Le Retour d’Amaia Montero : Une Nostalgie aux Risques Incalculables
Treinta mil personas han llenado el BEC de Barakaldo durante deux nuits pour assister à l’un des retours les plus attendus du pop espagnol. Amaia Montero revenait à La Oreja de Van Gogh près de vingt ans après son départ, lors d’une tournée baptisée Tantas cosas que contar. Cependant, ces concerts, notamment le premier, se sont terminés en une discussion sur des sujets très différents de ceux prévus.
La Oreja : Un Retour Impeccable en Apparence
L’annonce officielle du retour d’Amaia Montero a eu lieu le 15 octobre 2025, et les billets se sont épuisés en quelques heures, entraînant l’ajout de nouvelles dates. Cette tournée de 16 étapes, qui se poursuivra jusqu’en novembre 2026, est devenue l’un des phénomènes pop les plus marquants de l’année en Espagne. Des lieux iconiques comme le Movistar Arena de Madrid et le Palau Sant Jordi de Barcelone ont été retenus pour accueillir ces événements.
Les Origines de cette Frénésie
Le retournement de situation a été provoqué par une apparition surprise d’Amaia Montero en juillet 2024 lors d’un concert de Karol G au Santiago Bernabéu. Suite à cette performance, La Oreja de Van Gogh a annoncé le départ de Leire Martínez, la vocaliste du groupe pendant 17 ans, faisant état de “différentes façons de vivre le groupe”. En octobre 2025, la nouvelle de son retour a été officialisée, coïncidant avec le 30ème anniversaire de La Oreja.
Ce Qui S’est Passé à Barakaldo
Le 9 mai 2026, la tournée a débuté à Barakaldo avec 18.000 spectateurs. Amaia, vêtue d’un mono rose, a déclaré : “Bajé al mismísimo infierno, pero con mis cicatrices, después de luchar mucho, aquí estoy”. Malgré ses bonnes intentions, les critiques ont rapidement souligné qu’elle était “hors de tonalité”. Sa reprise de Nothing Compares 2 U a particulièrement fait le tour des réseaux sociaux de manière négative, avec une performance souvent jugée désastreuse.
Adaptation Musicale : Une Exigence Ignorée
Amaia a reconnu sur scène : “Lo hago fatal”. Il est surprenant de noter qu’elle avait plus d’un an pour se préparer vocalement, mais a montré d’importantes carences techniques.

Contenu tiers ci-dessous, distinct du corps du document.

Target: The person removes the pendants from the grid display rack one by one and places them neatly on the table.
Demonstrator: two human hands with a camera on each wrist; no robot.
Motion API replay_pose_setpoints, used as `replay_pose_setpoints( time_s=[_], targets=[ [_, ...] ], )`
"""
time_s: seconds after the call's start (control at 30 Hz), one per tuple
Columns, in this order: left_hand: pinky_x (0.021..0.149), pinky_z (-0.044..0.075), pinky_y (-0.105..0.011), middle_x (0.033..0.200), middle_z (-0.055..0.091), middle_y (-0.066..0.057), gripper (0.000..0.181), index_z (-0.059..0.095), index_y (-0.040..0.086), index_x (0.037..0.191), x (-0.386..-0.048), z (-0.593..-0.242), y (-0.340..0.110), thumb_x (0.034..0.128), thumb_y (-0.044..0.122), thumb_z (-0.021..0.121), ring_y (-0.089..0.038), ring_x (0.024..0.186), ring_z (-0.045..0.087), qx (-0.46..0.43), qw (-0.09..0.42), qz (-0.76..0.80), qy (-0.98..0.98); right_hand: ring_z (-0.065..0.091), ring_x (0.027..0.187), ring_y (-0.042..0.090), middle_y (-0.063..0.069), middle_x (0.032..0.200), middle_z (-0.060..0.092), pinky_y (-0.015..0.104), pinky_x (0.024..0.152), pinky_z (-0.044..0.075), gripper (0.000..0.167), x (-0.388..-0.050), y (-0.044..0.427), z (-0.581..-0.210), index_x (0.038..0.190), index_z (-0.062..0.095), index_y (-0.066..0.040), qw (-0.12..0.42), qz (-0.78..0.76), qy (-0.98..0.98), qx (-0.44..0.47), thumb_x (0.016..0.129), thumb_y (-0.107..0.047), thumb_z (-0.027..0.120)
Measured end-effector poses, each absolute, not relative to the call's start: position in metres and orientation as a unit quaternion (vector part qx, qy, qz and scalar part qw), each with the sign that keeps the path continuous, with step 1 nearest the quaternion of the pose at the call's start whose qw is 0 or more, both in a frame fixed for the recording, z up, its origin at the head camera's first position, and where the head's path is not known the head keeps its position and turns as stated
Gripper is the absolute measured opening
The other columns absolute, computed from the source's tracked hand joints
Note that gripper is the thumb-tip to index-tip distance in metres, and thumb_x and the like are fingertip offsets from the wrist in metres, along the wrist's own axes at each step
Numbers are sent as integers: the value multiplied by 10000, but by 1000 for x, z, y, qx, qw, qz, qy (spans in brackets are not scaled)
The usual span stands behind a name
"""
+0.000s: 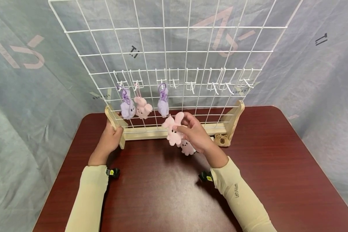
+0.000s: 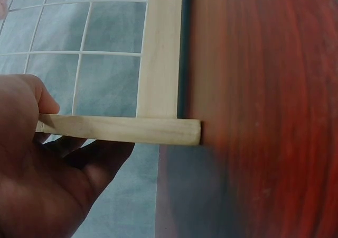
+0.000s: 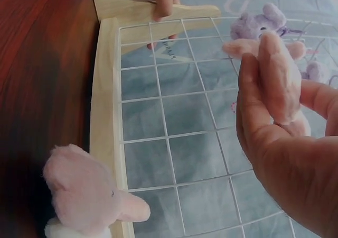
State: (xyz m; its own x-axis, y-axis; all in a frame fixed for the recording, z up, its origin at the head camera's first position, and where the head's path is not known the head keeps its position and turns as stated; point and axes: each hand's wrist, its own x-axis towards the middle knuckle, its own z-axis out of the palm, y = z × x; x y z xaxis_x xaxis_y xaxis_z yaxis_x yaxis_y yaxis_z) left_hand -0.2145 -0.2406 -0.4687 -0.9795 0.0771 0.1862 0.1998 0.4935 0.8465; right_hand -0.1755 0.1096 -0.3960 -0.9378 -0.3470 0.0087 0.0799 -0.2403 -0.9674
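Rabbit plush pinched in the right hand, before a white wire rack

Dark lettering runs along the pale yellow right sleeve (image 1: pixel 240 196) and seems to read "Letsslim". Behind, the wrinkled grey backdrop (image 1: pixel 301 71) carries large pale pink angular marks, a black print like "I.T", and small, reversed-looking words that appear to be "PLANNER". Black wrist straps (image 1: pixel 113 173) bear yellow-green labels too small to read.

Thumb and fingers of the right hand (image 1: pixel 195 132) pinch a fuzzy pink rabbit plush (image 1: pixel 173 131), ears up and dotted face showing, in front of the lower grid and beneath the nearer lilac plush. The left hand (image 1: pixel 108 138) grips the wooden side stand (image 1: pixel 234 120) at the opposite end from the brown plush, thumb on one face and fingers behind; the wood is pale, smooth and flat-cut.

The grid (image 1: pixel 175 61) is thin white wire in open rectangles, with angular white hooks (image 1: pixel 213 87) in a row. From three of them hang a lilac plush (image 1: pixel 128 108) on a glossy purple loop, a pink plush (image 1: pixel 143 109) on a beaded chain, and a second lilac plush (image 1: pixel 163 108).

Another pink plush (image 1: pixel 188 147) lies below the right hand on the red-brown, wood-grained table (image 1: pixel 159 193); the brown plush (image 1: pixel 222 140), round-eared, sits beside the right stand foot.
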Motion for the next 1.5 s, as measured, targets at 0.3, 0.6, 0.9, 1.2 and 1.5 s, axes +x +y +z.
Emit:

La décision du groupe de ne pas adapter les tonalités à sa voix actuelle a exacerbée la situation, faisant écho à la nostalgie des fans.
Une Deuxième Chance : Un Concert Révisé
Lors du deuxième concert, le 10 mai, le setlist a été réduit de 25 à 22 chansons, évitant les titres problématiques de la première nuit. Amaia a semblé plus confiante, mais la réduction des titres de l’ère de Leire Martínez a laissé un goût amer chez les fans.
La Division des Fans : Un Public Fracturé
Le retour d’Amaia a révélé une fracture parmi les fans de La Oreja. Les nostalgiques de l’époque d’Amaia ont vu la performance comme un retour d’une diva, tandis que les partisans de Leire ont constaté une lutte vocale évidente. Cette dichotomie risque de créer une aliénation encore plus grande entre deux factions du public.
Le Syndrome des Retours : Une Nostalgie Précaire
Tous les retours ne sont pas couronnés de succès, et la réunion de La Oreja illustre les dangers d’une nostalgie mal placée. Beaucoup d’artistes ont échoué à retrouver l’énergie initiale de leur jeunesse, tentant souvent de revivre des moments qui ne peuvent pas être recréés. Le spectre de l’argent avant tout est omniprésent, souvent au détriment des relations personnelles entre les membres du groupe.
En somme, le retour d’Amaia Montero avec La Oreja de Van Gogh est un cas d’école illustrant les ambiguïtés du phénomène du revival. La tentation de capitaliser sur la nostalgie peut s’avérer périlleuse lorsque les attentes dépassent les capacités réelles, entraînant des désillusions tant du côté des artistes que des fans.